EXERCISE GOAL = Lines below that include "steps" are the answer; copy each one.

* * *

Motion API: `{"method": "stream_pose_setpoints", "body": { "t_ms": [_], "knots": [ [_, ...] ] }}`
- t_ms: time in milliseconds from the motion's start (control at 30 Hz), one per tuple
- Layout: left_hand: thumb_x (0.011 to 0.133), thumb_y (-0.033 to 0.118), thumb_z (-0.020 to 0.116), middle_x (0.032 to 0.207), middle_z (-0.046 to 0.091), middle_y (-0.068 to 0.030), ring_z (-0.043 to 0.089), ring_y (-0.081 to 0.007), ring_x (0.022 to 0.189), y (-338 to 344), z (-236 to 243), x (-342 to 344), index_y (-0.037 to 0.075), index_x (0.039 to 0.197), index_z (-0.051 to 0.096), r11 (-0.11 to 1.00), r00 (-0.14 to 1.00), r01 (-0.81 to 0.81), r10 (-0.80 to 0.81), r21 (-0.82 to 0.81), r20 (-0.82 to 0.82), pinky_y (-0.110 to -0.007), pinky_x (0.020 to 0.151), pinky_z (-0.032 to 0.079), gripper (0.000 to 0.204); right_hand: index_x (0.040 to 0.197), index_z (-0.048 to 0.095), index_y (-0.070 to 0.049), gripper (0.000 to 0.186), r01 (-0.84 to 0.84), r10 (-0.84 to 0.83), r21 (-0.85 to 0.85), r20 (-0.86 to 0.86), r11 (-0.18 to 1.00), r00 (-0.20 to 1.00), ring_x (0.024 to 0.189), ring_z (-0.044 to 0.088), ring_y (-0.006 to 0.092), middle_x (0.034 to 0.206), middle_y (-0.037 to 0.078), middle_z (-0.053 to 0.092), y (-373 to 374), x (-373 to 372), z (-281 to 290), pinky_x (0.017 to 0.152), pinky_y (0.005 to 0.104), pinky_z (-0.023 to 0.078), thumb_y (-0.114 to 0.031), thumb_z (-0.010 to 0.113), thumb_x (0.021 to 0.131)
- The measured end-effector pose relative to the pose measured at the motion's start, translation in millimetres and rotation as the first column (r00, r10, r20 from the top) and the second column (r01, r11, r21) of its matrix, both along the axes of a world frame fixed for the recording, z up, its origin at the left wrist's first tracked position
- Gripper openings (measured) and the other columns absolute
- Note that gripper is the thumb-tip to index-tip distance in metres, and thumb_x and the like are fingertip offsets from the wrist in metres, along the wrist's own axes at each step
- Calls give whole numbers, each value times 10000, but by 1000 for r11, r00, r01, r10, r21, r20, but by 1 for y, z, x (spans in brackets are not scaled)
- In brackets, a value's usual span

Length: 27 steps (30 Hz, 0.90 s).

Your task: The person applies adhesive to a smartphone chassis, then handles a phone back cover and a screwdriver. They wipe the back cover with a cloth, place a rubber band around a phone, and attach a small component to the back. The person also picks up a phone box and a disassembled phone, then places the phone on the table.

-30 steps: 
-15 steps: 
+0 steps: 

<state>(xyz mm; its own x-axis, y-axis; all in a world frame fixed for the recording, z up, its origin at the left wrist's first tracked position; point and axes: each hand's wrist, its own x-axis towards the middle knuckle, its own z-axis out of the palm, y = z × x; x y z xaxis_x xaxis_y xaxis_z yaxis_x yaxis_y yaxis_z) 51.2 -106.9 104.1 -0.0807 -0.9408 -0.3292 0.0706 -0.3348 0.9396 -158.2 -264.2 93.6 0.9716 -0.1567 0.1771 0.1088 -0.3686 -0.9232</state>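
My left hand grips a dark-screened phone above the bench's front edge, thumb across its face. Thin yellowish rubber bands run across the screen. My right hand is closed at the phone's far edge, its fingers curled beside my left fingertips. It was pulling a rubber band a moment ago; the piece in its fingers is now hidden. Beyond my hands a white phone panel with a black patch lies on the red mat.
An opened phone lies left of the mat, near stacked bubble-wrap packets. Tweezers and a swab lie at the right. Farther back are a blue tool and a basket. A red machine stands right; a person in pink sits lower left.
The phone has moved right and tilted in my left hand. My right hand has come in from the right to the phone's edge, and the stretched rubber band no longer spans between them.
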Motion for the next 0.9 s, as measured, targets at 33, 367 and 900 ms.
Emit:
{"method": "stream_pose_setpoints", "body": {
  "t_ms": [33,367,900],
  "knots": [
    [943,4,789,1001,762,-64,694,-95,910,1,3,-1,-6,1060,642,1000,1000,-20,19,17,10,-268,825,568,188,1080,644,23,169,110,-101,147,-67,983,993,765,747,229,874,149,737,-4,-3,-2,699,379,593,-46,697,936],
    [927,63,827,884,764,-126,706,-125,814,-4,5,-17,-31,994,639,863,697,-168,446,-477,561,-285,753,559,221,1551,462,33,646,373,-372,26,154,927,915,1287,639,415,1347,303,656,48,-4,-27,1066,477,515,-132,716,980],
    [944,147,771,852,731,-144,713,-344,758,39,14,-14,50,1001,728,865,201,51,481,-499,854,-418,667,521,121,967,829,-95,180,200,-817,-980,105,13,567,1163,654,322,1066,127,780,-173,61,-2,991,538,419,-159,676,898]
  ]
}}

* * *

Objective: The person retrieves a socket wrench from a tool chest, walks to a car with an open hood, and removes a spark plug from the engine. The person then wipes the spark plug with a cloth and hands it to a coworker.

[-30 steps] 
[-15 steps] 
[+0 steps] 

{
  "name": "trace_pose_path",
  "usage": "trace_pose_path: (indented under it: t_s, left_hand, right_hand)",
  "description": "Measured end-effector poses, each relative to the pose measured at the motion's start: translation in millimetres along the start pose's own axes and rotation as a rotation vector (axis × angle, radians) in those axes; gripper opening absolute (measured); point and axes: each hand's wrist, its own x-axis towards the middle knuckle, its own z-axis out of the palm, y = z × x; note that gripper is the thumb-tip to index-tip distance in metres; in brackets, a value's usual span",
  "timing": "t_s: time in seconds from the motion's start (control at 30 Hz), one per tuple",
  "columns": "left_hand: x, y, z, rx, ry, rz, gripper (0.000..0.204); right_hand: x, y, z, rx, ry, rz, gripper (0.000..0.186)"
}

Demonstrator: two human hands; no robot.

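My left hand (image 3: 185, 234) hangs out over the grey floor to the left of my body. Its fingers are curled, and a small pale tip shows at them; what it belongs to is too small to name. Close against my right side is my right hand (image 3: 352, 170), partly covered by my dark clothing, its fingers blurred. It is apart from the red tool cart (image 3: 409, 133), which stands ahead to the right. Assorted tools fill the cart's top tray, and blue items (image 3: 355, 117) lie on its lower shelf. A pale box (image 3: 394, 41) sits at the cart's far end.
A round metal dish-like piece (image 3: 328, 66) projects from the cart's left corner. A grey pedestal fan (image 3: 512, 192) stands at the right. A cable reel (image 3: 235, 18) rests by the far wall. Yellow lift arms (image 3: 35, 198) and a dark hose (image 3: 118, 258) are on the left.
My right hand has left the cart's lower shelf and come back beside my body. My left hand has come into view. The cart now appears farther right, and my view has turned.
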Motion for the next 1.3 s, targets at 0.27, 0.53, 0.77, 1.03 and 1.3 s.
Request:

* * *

TASK SOLUTION =
Length: 27 steps (30 Hz, 0.90 s).
-30 steps: 
-15 steps: 
+0 steps: 
[-30 steps] 
[-15 steps] 
[+0 steps] 

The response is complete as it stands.